• [About this exercise]:
One range is to be output from the listing below, exactly as written: the line with "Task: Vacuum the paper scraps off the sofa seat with" to the line with "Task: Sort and", both kept.

• [Listed records]:
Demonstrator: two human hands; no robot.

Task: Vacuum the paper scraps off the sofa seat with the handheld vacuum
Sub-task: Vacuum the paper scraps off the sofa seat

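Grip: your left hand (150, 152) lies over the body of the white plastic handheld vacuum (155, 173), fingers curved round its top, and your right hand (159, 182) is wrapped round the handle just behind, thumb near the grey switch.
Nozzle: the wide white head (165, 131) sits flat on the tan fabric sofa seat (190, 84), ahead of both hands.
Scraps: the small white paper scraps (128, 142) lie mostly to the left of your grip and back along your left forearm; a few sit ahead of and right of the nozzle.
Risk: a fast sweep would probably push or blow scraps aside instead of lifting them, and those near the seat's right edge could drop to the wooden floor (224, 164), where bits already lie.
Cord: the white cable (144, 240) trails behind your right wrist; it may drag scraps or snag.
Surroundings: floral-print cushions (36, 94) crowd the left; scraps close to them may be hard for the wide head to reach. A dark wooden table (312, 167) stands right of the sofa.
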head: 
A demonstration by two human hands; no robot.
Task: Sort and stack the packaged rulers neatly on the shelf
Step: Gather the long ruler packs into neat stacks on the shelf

• [Solution to this problem]:
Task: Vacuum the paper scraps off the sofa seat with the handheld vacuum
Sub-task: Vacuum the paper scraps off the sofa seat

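Grip: your left hand (150, 152) lies over the body of the white plastic handheld vacuum (155, 173), fingers curved round its top, and your right hand (159, 182) is wrapped round the handle just behind, thumb near the grey switch.
Nozzle: the wide white head (165, 131) sits flat on the tan fabric sofa seat (190, 84), ahead of both hands.
Scraps: the small white paper scraps (128, 142) lie mostly to the left of your grip and back along your left forearm; a few sit ahead of and right of the nozzle.
Risk: a fast sweep would probably push or blow scraps aside instead of lifting them, and those near the seat's right edge could drop to the wooden floor (224, 164), where bits already lie.
Cord: the white cable (144, 240) trails behind your right wrist; it may drag scraps or snag.
Surroundings: floral-print cushions (36, 94) crowd the left; scraps close to them may be hard for the wide head to reach. A dark wooden table (312, 167) stands right of the sofa.
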head: 
A demonstration by two human hands; no robot.
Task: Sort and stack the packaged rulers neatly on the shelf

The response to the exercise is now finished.